Likewise, what are the connections and interdependencies around peer review in the scholarly ecosystem? And what does that ecosystem need, both structurally and culturally, in order to facilitate inclusive and diverse peer review?
It’s important to note that, although peer review has the common goals of providing feedback on research in advance of publication, and guidance to editors in making decisions about publication, it is itself a variable activity within the incredible diversity of scholarly publishing contributions. From commercial science journal publishing to university press humanities monograph publishing, and much more beyond the spectrum those two poles suggest, the range of “peer review” expectations and delivery can be substantially different.
Given this variability, and granted the incredible number of (creative and significant) efforts to improve peer review in different ways, the single most important requirement for diversity in peer review has to be transparency. At the 30,000 foot level, transparency makes clear the connections and dependencies within peer review — and scholarly communications more broadly — enabling not just a more diverse and inclusive ecosystem, but also one that is ethical. At the ground level, transparency provides clarity around roles and responsibilities, and allows those roles to be recognized.
Because transparency was the theme of last year’s Peer Review Week we have already explored this issue from a variety of perspectives. Transparency is often invoked in the context of closed versus open review, where“closed” review usually refers to review in which one or both sides of the review process are anonymous; and “open” usually refers to processes in which authors and reviews are known to one another, but also may refer to online pre-publication reviews that are subsequently released to all readers of the publications. In a post previewing a panel on “Transparency in Peer Review” at the 2017 Peer Review Congress, the speakers considered various versions of “open” review, and the value of sharing information as a means of cultivating trust. Interestingly,,according to a new survey from Publons, the “Publons Global Reviewer Survey”, we may be witnessing a shift toward support for open peer review by early career researchers, 40% of whom are likely/highly likely to review for journals that make author and reviewer identities, as well as review reports, openly available. This compares with just 22.3% of older respondents. This survey, about which we’ll be hearing more from the Publons team later this week, captured responses from more than 11,000 reviewers and offers important and timely insights.
But in this post, we’re thinking about transparency as playing a broader, environmental role in peer review processes of all types — open and closed; in journal or book publications, grant applications, conference submissions, hiring and promotion committees, and more.
Openness is indeed a form of transparency, but it’s not the only one. In our post, “Peer Review in a World of Alternative Facts,” we argued that revealing the processes behind scholarship, such as peer review, is essential to knowledge creation and to democratic values.

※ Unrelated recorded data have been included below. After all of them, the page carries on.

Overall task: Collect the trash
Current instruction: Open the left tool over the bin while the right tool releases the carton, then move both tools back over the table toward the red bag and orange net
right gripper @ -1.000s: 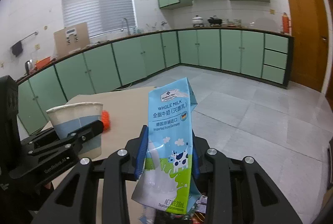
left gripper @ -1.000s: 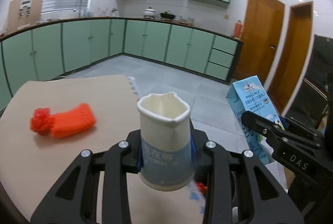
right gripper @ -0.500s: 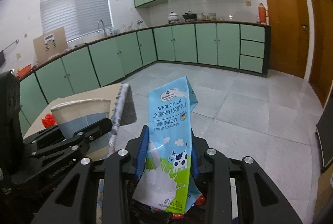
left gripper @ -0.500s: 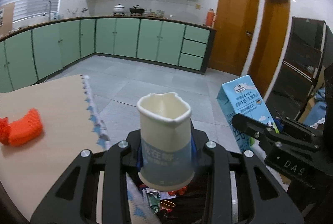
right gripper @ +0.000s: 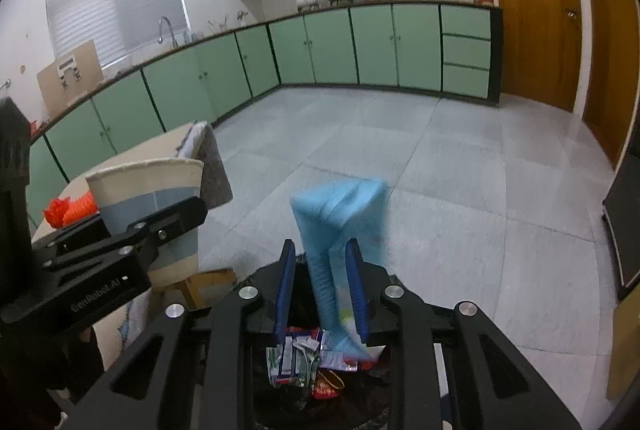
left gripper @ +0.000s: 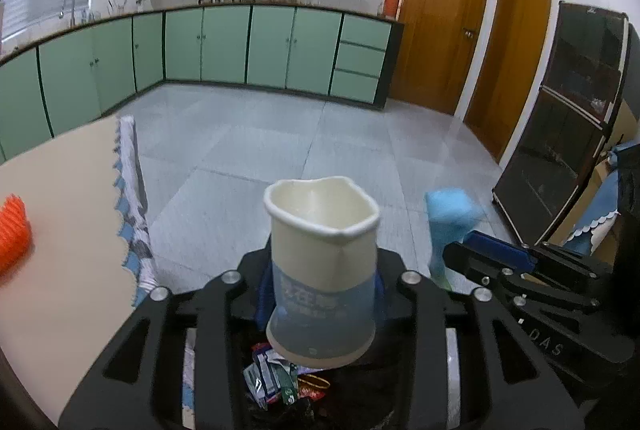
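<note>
Milk carton (right gripper: 340, 230), blue and motion-blurred, sits between right fingers (right gripper: 353, 270).

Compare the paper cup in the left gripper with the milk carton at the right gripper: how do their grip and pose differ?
The paper cup stands upright and sharp, squeezed in the shut left gripper. The milk carton is motion-blurred and tilted, with the right gripper spread and gaps beside it, apparently released. The cup is cream and grey-blue, the carton bright blue. Both hang above the trash bin.
</note>
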`<state>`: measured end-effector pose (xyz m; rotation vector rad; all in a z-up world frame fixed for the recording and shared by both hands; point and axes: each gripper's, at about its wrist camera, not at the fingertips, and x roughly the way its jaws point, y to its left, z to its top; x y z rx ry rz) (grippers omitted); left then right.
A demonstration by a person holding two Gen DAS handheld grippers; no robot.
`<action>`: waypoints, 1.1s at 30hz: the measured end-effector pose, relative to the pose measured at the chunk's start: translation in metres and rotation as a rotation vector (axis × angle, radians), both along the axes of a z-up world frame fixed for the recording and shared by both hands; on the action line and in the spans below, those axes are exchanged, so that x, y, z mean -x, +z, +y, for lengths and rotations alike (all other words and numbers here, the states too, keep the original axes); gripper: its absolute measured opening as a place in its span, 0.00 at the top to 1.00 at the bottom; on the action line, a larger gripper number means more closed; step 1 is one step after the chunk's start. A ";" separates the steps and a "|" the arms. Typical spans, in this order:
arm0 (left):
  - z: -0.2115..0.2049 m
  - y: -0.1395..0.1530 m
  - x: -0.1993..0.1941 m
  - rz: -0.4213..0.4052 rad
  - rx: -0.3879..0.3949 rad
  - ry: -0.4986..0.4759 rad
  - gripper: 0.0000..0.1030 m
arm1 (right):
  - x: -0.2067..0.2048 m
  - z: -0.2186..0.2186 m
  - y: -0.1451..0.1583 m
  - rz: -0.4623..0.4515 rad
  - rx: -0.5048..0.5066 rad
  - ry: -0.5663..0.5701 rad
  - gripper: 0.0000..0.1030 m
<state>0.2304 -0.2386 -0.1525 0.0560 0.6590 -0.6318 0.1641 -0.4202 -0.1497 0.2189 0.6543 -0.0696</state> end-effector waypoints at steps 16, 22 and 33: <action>0.026 0.017 -0.005 -0.003 0.063 0.035 0.30 | 0.007 -0.015 -0.003 0.003 0.002 -0.063 0.37; 0.059 0.040 0.004 -0.068 0.068 0.104 0.23 | 0.014 -0.004 0.014 -0.044 0.036 -0.076 0.14; 0.171 0.068 0.012 -0.145 0.048 0.333 0.18 | 0.002 0.068 0.040 -0.124 0.050 0.050 0.12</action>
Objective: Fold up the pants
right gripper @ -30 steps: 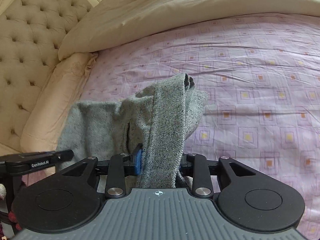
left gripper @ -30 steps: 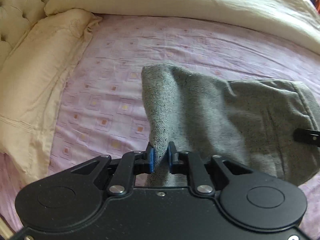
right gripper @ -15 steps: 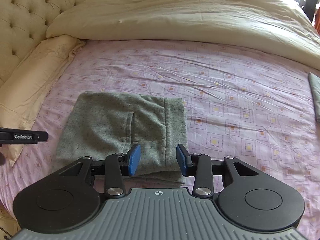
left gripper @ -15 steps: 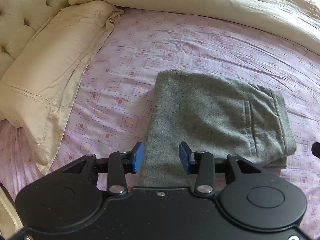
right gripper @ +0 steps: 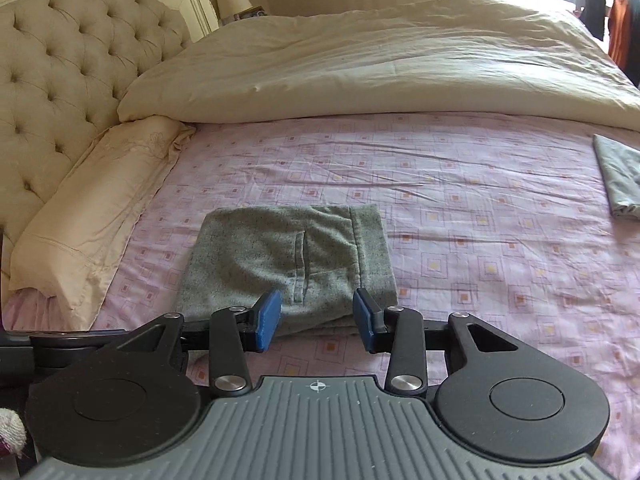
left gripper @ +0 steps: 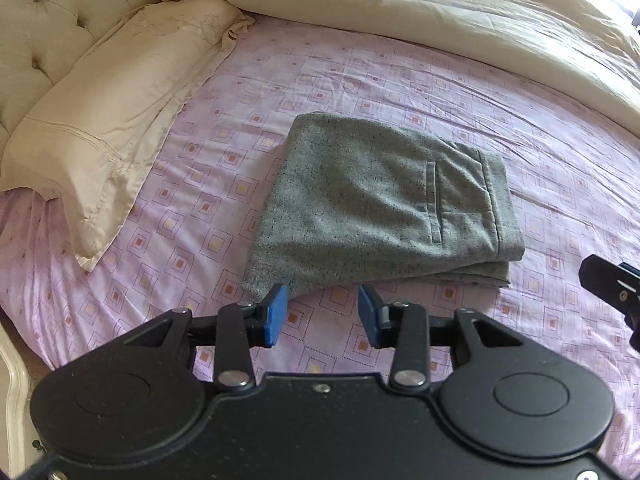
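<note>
Both claws hang above the bed, tilted steeply down: the left claw [left gripper: 322, 317] and the right claw [right gripper: 317, 317] each stand partly open with nothing between the blue pads. Folded grey pants [left gripper: 376, 204] lie flat on the pink patterned sheet [left gripper: 400, 80], beside a cream pillow [left gripper: 116, 108].

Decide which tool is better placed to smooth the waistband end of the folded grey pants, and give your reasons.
Right, probably. The right tool sits open just before the waistband end of the folded grey speckled pants; the left tool faces their opposite corner, waistband far across.
</note>
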Available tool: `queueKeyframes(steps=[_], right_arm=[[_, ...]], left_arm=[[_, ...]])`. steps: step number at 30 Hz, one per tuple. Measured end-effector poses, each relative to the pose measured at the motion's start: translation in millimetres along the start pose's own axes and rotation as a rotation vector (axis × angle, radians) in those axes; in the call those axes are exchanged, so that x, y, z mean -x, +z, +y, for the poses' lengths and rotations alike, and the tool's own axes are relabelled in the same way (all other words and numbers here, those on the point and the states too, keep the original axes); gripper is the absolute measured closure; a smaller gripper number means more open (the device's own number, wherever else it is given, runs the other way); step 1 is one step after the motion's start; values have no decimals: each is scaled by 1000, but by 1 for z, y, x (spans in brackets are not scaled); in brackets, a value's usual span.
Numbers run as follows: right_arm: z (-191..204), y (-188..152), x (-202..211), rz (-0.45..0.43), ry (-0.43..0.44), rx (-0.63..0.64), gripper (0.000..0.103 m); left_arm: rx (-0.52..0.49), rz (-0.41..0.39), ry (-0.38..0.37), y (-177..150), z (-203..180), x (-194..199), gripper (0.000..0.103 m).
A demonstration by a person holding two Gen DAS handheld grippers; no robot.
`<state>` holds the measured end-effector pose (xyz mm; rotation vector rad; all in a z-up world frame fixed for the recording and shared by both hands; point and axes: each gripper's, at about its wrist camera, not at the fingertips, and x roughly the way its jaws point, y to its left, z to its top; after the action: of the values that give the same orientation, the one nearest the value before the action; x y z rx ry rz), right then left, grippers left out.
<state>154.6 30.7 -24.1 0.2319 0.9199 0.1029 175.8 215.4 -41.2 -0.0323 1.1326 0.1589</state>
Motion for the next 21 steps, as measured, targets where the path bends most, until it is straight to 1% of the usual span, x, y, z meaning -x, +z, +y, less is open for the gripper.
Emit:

There is a significant analogue to how and why transparency is the key to achieving diversity in peer review: it is the responsible representation of process to the community and constituency. As David Crotty noted in a comment on one of last year’s Peer Review Week posts, variation in terminology is occluding peer review; clarifying terms is a contribution to transparency.
Transparency — like diversity and inclusion — is an ethical, as well as a pragmatic, position. It acknowledges the biases that are inherent in so much of institutional culture, history, and practice and, therefore enables us to find ways of identifying and addressing those biases in the peer review process. It encourages organizational introspection, and the alignment of values with practices, providing us with the information we need to ensure that we are practicing what we preach. It empowers all participants by making the process — and each step in the process — accessible and available, minimizing the risk of bias and also making it easier to spot and root out.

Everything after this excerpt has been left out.